Problem to work on -
Please transcribe the listing that follows exactly; images are to be excluded.

Source data -
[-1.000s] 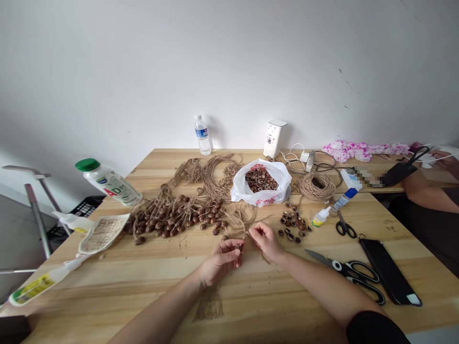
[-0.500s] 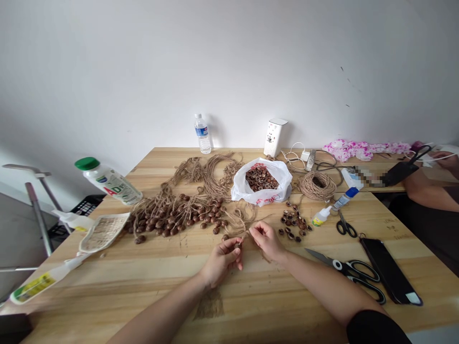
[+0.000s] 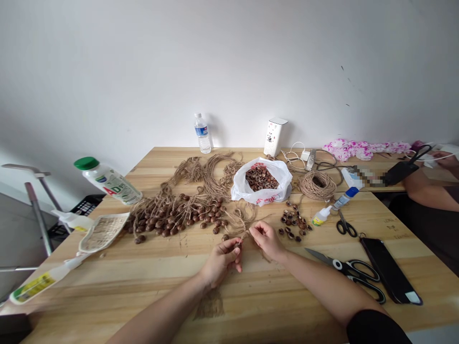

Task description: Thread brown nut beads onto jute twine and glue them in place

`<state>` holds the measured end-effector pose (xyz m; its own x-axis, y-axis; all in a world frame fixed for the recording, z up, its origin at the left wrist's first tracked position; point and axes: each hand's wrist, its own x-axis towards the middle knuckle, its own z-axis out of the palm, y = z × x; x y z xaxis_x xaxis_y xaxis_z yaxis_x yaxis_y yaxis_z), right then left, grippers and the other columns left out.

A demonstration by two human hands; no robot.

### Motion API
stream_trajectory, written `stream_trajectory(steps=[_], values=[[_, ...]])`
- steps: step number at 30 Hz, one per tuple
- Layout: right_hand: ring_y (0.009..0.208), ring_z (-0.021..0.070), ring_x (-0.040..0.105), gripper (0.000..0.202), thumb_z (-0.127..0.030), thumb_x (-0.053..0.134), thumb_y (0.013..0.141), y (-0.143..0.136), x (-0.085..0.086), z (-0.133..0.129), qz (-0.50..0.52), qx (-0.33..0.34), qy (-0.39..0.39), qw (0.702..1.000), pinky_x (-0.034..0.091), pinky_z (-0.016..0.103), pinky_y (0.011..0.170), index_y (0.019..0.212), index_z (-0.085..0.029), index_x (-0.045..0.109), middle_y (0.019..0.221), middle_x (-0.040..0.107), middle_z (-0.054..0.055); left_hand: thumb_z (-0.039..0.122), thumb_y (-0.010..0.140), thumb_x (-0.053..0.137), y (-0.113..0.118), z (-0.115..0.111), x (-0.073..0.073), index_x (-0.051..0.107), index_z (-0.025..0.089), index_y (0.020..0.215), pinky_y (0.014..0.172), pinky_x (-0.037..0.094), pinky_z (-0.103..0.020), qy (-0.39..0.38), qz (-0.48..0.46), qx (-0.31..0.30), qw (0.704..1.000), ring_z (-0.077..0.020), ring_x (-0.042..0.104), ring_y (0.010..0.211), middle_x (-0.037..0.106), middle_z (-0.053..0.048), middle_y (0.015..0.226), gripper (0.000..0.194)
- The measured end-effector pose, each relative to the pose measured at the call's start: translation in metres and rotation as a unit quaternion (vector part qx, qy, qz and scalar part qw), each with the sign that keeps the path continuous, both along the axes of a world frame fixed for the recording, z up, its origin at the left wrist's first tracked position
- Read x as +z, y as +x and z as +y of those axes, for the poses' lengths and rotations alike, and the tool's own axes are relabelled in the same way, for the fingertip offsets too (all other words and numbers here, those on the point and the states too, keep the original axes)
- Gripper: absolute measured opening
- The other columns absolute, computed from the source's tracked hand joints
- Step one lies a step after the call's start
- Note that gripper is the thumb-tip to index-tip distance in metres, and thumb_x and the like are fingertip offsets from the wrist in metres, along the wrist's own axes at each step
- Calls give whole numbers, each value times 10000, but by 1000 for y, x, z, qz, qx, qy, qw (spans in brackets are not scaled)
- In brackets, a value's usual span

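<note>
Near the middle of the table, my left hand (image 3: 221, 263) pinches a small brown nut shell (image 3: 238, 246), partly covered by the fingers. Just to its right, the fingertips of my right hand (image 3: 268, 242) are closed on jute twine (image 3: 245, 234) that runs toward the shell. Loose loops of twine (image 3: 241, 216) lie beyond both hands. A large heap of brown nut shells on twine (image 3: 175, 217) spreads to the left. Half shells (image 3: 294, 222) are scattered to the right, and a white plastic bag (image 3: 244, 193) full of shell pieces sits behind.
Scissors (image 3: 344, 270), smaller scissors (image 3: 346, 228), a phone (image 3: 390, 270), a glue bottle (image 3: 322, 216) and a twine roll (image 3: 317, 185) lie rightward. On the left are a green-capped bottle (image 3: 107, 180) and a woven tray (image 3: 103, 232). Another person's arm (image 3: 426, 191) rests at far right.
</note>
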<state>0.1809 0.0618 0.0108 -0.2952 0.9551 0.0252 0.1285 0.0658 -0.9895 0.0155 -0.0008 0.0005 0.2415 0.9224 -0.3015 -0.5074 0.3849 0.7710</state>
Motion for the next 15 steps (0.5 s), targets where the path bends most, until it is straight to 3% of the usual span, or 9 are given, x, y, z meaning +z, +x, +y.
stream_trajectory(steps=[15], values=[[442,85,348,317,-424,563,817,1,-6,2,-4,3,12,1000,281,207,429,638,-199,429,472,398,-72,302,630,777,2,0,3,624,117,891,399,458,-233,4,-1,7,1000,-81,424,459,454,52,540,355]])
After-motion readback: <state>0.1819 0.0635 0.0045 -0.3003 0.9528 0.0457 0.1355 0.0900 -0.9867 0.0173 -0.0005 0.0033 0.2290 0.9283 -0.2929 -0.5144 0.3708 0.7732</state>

Exercise result -
[-1.000s] 
[-0.500s] 
[+0.000s] 

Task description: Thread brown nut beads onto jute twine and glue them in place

`<state>` holds the measured end-effector pose (xyz m; its own x-axis, y-axis; all in a world frame fixed for the recording, z up, its origin at the left wrist's first tracked position; point and axes: each hand's wrist, its own x-axis towards the middle knuckle, its own z-axis out of the palm, y = z × x; x y z xaxis_x xaxis_y xaxis_z yaxis_x yaxis_y yaxis_z), right then left, grippers and the other columns left out.

A demonstration by two human hands; no robot.

### Motion API
stream_trajectory, written `stream_trajectory(steps=[_], values=[[_, ...]])`
- steps: step number at 30 Hz, one per tuple
- Layout: right_hand: ring_y (0.009..0.208), ring_z (-0.021..0.070), ring_x (-0.040..0.105), gripper (0.000..0.202), thumb_z (-0.127..0.030), thumb_x (-0.053..0.134), thumb_y (0.013..0.141), y (-0.143..0.136), x (-0.085..0.086), z (-0.133..0.129), qz (-0.50..0.52), qx (-0.33..0.34), qy (-0.39..0.39), qw (0.702..1.000), pinky_x (-0.034..0.091), pinky_z (-0.016..0.103), pinky_y (0.011..0.170), index_y (0.019..0.212), index_z (-0.085..0.029), index_x (-0.045..0.109), middle_y (0.019..0.221), middle_x (-0.040..0.107), middle_z (-0.054..0.055); left_hand: thumb_z (-0.039..0.122), thumb_y (-0.010..0.140), thumb_x (-0.053..0.137), y (-0.113..0.118), z (-0.115..0.111), x (-0.073..0.073), index_x (-0.051..0.107), index_z (-0.025..0.089), index_y (0.020..0.215), pinky_y (0.014..0.172), pinky_x (-0.037..0.094), pinky_z (-0.103..0.020), qy (-0.39..0.38), qz (-0.48..0.46), qx (-0.31..0.30), qw (0.704..1.000), ring_z (-0.077..0.020), ring_x (-0.042..0.104), ring_y (0.010..0.211), middle_x (-0.037..0.106), middle_z (-0.053..0.048), middle_y (0.015..0.226), gripper (0.000..0.194)
- The measured end-effector pose, each relative to the pose measured at the call's start: translation in metres and rotation as a unit quaternion (vector part qx, qy, qz and scalar part qw), each with the sign that keeps the path continuous, both along the axes of a world frame fixed for the recording, z up, its origin at the left wrist's first tracked position
- Read x as +z, y as +x and z as +y of those axes, for the poses' lengths and rotations alike, and the tool's own axes are relabelled in the same way, for the fingertip offsets too (all other words and numbers here, those on the point and the states too, keep the original axes)
- Gripper: absolute measured opening
- The other columns absolute, computed from the source's tracked hand joints
- Step one lies a step after the call's start
- Note that gripper is the thumb-tip to index-tip distance in metres, and thumb_x and the like are fingertip offsets from the wrist in metres, along the wrist's own axes at each step
- Calls give whole numbers, each value times 10000, but by 1000 for y, x, z, qz, qx, qy, qw (spans in brackets are not scaled)
- In brackets, a value's usual span

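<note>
Near the middle of the table, my left hand (image 3: 221, 263) pinches a small brown nut shell (image 3: 238, 246), partly covered by the fingers. Just to its right, the fingertips of my right hand (image 3: 268, 242) are closed on jute twine (image 3: 245, 234) that runs toward the shell. Loose loops of twine (image 3: 241, 216) lie beyond both hands. A large heap of brown nut shells on twine (image 3: 175, 217) spreads to the left. Half shells (image 3: 294, 222) are scattered to the right, and a white plastic bag (image 3: 244, 193) full of shell pieces sits behind.
Scissors (image 3: 344, 270), smaller scissors (image 3: 346, 228), a phone (image 3: 390, 270), a glue bottle (image 3: 322, 216) and a twine roll (image 3: 317, 185) lie rightward. On the left are a green-capped bottle (image 3: 107, 180) and a woven tray (image 3: 103, 232). Another person's arm (image 3: 426, 191) rests at far right.
</note>
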<state>0.1809 0.0618 0.0108 -0.2952 0.9551 0.0252 0.1285 0.0658 -0.9895 0.0155 -0.0008 0.0005 0.2415 0.9224 -0.3015 -0.5074 0.3849 0.7710</state>
Motion for the next 15 steps (0.5 s), targets where the path bends most, until it is straight to 3% of the usual span, or 9 are given, x, y, z meaning +z, +x, +y.
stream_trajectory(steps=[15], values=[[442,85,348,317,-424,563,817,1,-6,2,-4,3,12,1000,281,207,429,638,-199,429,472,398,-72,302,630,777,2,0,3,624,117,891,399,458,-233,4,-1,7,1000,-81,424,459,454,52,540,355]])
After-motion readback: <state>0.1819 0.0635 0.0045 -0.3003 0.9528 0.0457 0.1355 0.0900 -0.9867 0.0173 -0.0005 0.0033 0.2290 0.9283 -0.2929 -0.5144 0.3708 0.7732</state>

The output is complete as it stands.